◆ **What you need to do**
Return the lines below exactly as they appear, please, starting with the first and ending with the one that contains "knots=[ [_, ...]".

------ Dataset content

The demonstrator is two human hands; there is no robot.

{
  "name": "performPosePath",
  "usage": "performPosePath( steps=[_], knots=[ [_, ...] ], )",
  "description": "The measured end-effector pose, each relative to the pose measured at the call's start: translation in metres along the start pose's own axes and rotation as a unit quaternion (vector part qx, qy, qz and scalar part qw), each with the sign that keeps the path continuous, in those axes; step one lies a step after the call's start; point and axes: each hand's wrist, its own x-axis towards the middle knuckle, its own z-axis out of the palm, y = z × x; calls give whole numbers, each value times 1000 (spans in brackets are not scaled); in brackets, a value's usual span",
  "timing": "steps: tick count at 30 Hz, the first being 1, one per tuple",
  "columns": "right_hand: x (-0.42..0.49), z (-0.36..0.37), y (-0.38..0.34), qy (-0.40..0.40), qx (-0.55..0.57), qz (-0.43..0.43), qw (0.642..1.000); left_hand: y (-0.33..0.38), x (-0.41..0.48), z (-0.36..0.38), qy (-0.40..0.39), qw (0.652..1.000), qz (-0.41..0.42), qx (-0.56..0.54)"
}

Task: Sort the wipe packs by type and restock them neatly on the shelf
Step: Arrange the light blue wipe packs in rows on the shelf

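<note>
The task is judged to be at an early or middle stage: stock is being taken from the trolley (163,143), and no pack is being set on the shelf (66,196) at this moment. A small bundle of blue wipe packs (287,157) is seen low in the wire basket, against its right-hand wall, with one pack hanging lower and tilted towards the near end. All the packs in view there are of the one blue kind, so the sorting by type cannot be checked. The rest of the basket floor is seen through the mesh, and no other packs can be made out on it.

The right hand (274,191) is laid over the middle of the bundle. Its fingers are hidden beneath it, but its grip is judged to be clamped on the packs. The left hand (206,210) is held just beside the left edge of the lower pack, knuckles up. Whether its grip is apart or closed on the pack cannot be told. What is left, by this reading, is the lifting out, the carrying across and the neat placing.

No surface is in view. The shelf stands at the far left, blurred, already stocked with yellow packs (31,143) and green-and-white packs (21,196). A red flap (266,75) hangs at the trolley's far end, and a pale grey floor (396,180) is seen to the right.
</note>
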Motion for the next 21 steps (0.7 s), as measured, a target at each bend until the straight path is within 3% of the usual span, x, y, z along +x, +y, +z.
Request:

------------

◆ **Written solution**
The demonstrator is two human hands; there is no robot.

{
  "name": "performPosePath",
  "usage": "performPosePath( steps=[_], knots=[ [_, ...] ], )",

This answer is complete.